SUPPLIED ENTRIES
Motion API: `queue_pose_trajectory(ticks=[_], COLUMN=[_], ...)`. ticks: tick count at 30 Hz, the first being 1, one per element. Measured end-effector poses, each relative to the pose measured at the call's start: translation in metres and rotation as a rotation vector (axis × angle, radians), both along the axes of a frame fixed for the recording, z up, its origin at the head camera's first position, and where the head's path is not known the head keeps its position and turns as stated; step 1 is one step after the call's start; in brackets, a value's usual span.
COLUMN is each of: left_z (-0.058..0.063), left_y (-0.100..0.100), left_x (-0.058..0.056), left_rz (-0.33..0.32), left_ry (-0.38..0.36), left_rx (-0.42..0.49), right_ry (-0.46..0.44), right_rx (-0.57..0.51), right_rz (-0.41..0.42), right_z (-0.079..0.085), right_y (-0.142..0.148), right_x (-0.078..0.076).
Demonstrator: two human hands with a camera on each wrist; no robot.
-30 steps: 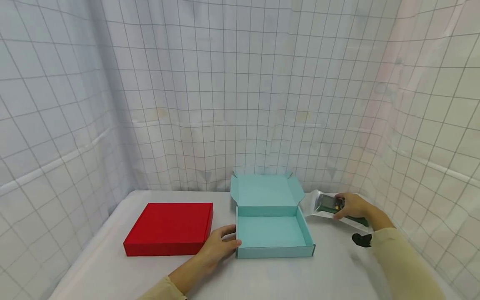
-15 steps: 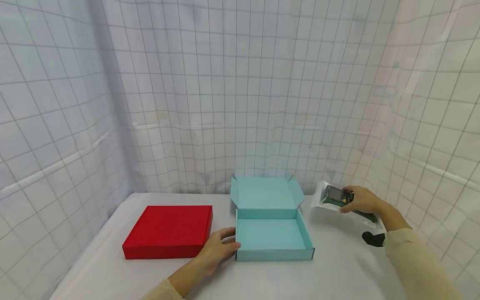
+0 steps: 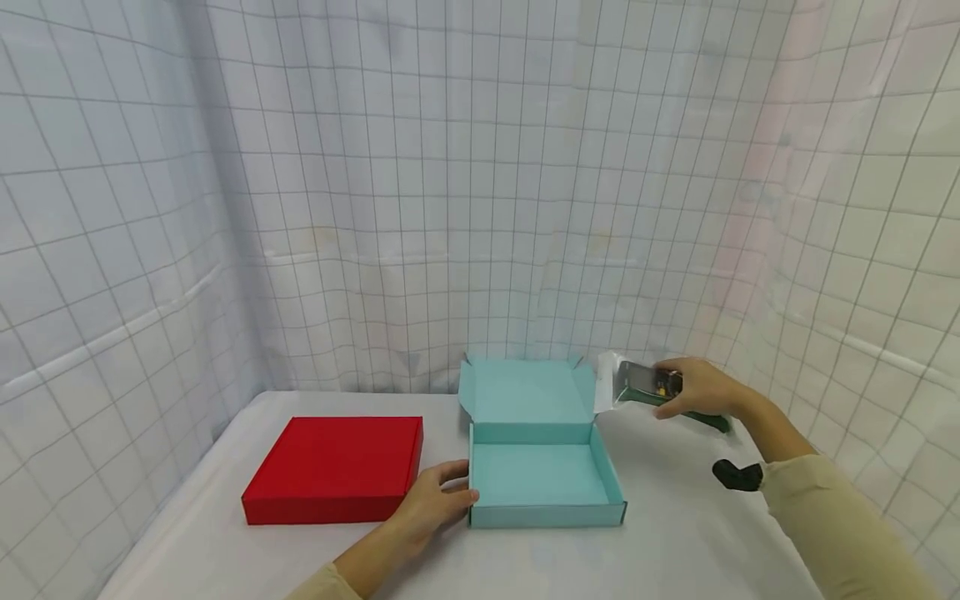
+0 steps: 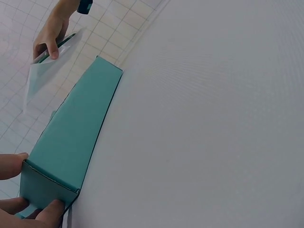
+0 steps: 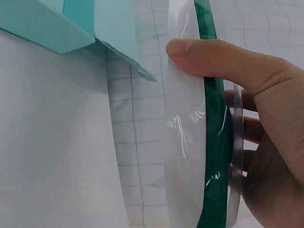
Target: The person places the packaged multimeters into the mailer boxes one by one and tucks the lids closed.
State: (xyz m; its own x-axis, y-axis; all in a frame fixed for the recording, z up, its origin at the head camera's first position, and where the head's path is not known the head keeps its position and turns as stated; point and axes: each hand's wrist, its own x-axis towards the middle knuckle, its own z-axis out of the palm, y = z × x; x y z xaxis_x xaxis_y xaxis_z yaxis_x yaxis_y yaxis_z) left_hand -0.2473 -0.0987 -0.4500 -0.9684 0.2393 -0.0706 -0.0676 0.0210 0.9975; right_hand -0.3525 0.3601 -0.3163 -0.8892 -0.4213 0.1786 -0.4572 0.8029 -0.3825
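My left hand (image 3: 433,504) rests against the left wall of an open, shallow teal cardboard box (image 3: 547,517). In the left wrist view, fingertips touch the box's top corner and press its side wall (image 4: 42,183). To the box's right, my right hand (image 3: 699,390) grips a clear plastic-wrapped package (image 3: 637,381) above the table. Inside it are a dark, screen-like part and a long green part. Up close in the right wrist view, the thumb (image 5: 204,54) lies across the wrapper, with fingers behind it; the green strip (image 5: 216,142) shows through.
A shut red cardboard box (image 3: 337,467) lies left of my left hand. The teal box's lid (image 3: 532,392) leans back, its side flaps spread. White grid-patterned curtains (image 3: 420,167) enclose the table (image 3: 697,533) at the back and both sides.
My right hand lifts the wrapped package off the table, first rightward and up, then left toward the teal box's lid. The left hand stays by the box.
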Motion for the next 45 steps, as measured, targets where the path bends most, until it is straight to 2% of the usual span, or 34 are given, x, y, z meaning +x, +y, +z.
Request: queue_pose_trajectory(ticks=[8, 17, 21, 30, 35, 45], left_z=[0.001, -0.002, -0.003, -0.004, -0.004, -0.002], left_y=[-0.001, -0.002, -0.002, -0.003, -0.002, -0.001], left_x=[0.000, -0.001, -0.003, -0.004, -0.003, -0.002], left_rz=[-0.012, -0.018, -0.014, -0.034, -0.026, -0.029], left_ry=[0.003, 0.008, 0.002, 0.010, -0.006, 0.011], left_rx=[0.000, 0.008, 0.000, -0.023, -0.028, -0.015], right_ry=[0.007, 0.024, 0.022, -0.006, -0.003, 0.007], right_rx=[0.028, 0.099, 0.134, 0.130, 0.158, 0.179], right_rz=[0.080, 0.205, 0.256, 0.334, 0.342, 0.353], right_z=[0.003, -0.008, -0.014, -0.034, -0.038, -0.043], right_y=[-0.047, -0.103, -0.121, -0.144, -0.153, -0.164], right_x=[0.005, 0.018, 0.019, 0.018, 0.017, 0.015])
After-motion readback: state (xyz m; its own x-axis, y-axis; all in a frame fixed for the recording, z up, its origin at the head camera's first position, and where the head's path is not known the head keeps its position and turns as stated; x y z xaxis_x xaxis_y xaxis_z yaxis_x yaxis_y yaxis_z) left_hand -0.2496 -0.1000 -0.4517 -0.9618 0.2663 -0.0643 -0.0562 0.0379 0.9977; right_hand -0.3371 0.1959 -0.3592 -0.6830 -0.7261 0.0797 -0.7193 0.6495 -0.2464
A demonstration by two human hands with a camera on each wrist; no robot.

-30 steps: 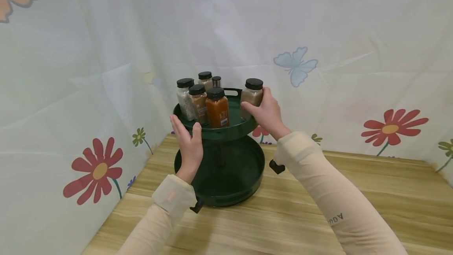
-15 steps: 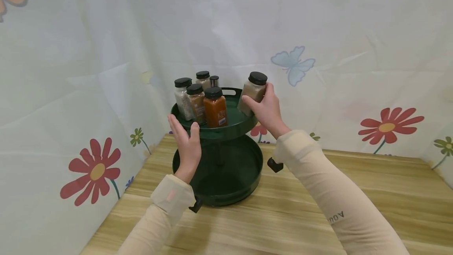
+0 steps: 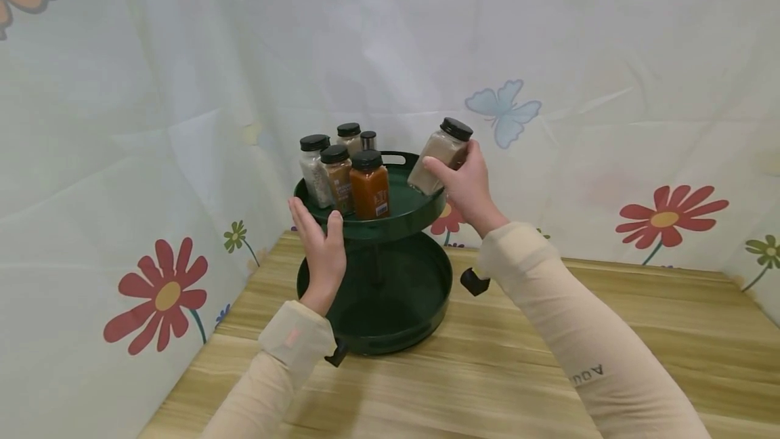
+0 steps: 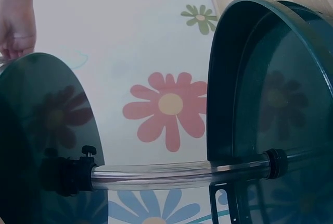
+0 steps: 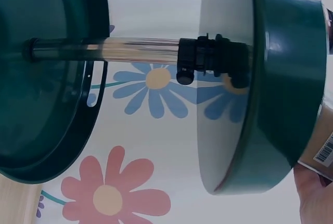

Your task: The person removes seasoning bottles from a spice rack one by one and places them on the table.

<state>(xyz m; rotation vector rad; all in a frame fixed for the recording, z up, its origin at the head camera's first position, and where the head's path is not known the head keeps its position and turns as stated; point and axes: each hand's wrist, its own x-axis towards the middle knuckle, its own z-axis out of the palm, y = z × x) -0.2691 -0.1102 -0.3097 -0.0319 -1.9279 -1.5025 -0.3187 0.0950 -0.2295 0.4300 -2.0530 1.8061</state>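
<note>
My right hand (image 3: 468, 181) grips a square clear spice jar (image 3: 437, 154) of grey-beige powder with a black lid. The jar leans to the right, its base close over the right rim of the green upper tray (image 3: 408, 222). In the right wrist view part of this jar (image 5: 323, 146) and its barcode show behind the tray. My left hand (image 3: 321, 249) has straight fingers against the upper tray's left front side. On that tray stand an orange-red spice jar (image 3: 370, 188), a brown one (image 3: 340, 185), a white one (image 3: 315, 175) and others behind.
Below sits the green lower tray (image 3: 390, 344) on a wooden table (image 3: 524, 358), joined to the upper one by a metal post (image 4: 156, 176). A white flowered curtain (image 3: 579, 53) hangs behind and at the left.
My right hand has lifted the grey-beige spice jar off the upper tray, tilting it and shifting it slightly right. My left hand stays at the tray's side.
</note>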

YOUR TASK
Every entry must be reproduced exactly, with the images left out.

TASK SOLUTION
Motion API: `queue_pose_trajectory(ticks=[_], COLUMN=[_], ...)`. ticks: tick count at 30 Hz, the first being 1, one per element. Measured end-effector poses, each relative to the pose measured at the call's start: translation in metres and rotation as a rotation vector (axis × angle, radians), both along the axes of a frame fixed for the recording, z up, its origin at the head camera's first position, and where the head's path is not known the head keeps its position and turns as stated; step 1 is one step after the call's start; in brackets, a value's usual span.
COLUMN is each of: left_z (-0.058..0.063), left_y (-0.100..0.100), left_x (-0.058..0.056), left_rz (-0.33..0.32), left_ry (-0.38..0.36), left_rx (-0.42..0.49), right_ry (-0.46..0.44), right_rx (-0.57..0.51), right_rz (-0.41..0.42), right_z (-0.079..0.085), right_y (-0.142..0.148), right_x (-0.078..0.076).
Demonstrator: two human hands with a camera on each wrist; no robot.
-30 steps: 
-15 steps: 
+0 steps: 
+0 steps: 
+0 steps: 
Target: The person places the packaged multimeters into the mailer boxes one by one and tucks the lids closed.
State: (xyz m; its own x-axis, y-axis; all in a frame fixed for the recording, z up, its origin at the head camera's first position, and where the head's path is not known the head keeps its position and turns as stated; point and axes: each hand's wrist, its own x-axis towards the middle knuckle, its own z-axis out of the palm, y = z × x; x y z xaxis_x xaxis_y xaxis_z yaxis_x yaxis_y yaxis_z) left_hand -0.2473 -0.0987 -0.4500 -0.9684 0.2393 -0.0706 -0.0676 0.0210 0.9975; right_hand -0.3525 0.3601 -0.3163 -0.8892 -0.4213 0.1786 -0.4572 0.8029 -0.3825
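My left hand (image 3: 433,504) rests against the left wall of an open, shallow teal cardboard box (image 3: 547,517). In the left wrist view, fingertips touch the box's top corner and press its side wall (image 4: 42,183). To the box's right, my right hand (image 3: 699,390) grips a clear plastic-wrapped package (image 3: 637,381) above the table. Inside it are a dark, screen-like part and a long green part. Up close in the right wrist view, the thumb (image 5: 204,54) lies across the wrapper, with fingers behind it; the green strip (image 5: 216,142) shows through.
A shut red cardboard box (image 3: 337,467) lies left of my left hand. The teal box's lid (image 3: 532,392) leans back, its side flaps spread. White grid-patterned curtains (image 3: 420,167) enclose the table (image 3: 697,533) at the back and both sides.
My right hand lifts the wrapped package off the table, first rightward and up, then left toward the teal box's lid. The left hand stays by the box.
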Motion for the next 45 steps, as measured, targets where the path bends most, until it is straight to 2% of the usual span, or 34 are given, x, y, z meaning +x, +y, +z.
Request: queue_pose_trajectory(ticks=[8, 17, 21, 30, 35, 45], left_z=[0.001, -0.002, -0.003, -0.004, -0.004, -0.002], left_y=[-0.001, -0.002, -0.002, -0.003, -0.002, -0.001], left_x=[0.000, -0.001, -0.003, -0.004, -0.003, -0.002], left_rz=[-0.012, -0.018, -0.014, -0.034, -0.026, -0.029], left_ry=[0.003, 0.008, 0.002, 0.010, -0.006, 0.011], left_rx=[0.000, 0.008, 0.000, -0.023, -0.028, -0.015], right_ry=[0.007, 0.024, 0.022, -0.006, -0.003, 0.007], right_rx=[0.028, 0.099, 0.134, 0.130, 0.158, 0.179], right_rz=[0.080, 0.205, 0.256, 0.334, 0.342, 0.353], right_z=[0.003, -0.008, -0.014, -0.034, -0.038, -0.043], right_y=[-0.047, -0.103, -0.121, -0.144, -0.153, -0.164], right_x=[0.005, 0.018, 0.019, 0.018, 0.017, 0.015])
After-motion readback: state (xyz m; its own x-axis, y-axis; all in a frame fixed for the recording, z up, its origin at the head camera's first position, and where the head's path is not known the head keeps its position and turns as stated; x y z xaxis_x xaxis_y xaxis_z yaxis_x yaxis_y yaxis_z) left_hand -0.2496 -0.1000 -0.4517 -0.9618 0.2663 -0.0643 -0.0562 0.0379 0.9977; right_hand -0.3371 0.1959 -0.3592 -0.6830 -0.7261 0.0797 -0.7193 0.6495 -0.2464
A demonstration by two human hands with a camera on each wrist; no robot.

-30 steps: 
-15 steps: 
+0 steps: 
+0 steps: 
+0 steps: 

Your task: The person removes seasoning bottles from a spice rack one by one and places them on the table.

<state>(xyz m; rotation vector rad; all in a frame fixed for the recording, z up, its origin at the head camera's first position, and where the head's path is not known the head keeps its position and turns as stated; point and axes: each hand's wrist, its own x-axis towards the middle knuckle, its own z-axis out of the palm, y = z × x) -0.2691 -0.1102 -0.3097 -0.0319 -1.9279 -1.5025 -0.3187 0.0950 -0.2295 0.4300 -2.0530 1.8061</state>
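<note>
My right hand (image 3: 468, 181) grips a square clear spice jar (image 3: 437, 154) of grey-beige powder with a black lid. The jar leans to the right, its base close over the right rim of the green upper tray (image 3: 408, 222). In the right wrist view part of this jar (image 5: 323, 146) and its barcode show behind the tray. My left hand (image 3: 321, 249) has straight fingers against the upper tray's left front side. On that tray stand an orange-red spice jar (image 3: 370, 188), a brown one (image 3: 340, 185), a white one (image 3: 315, 175) and others behind.
Below sits the green lower tray (image 3: 390, 344) on a wooden table (image 3: 524, 358), joined to the upper one by a metal post (image 4: 156, 176). A white flowered curtain (image 3: 579, 53) hangs behind and at the left.
My right hand has lifted the grey-beige spice jar off the upper tray, tilting it and shifting it slightly right. My left hand stays at the tray's side.
</note>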

For this exercise, the work is now complete.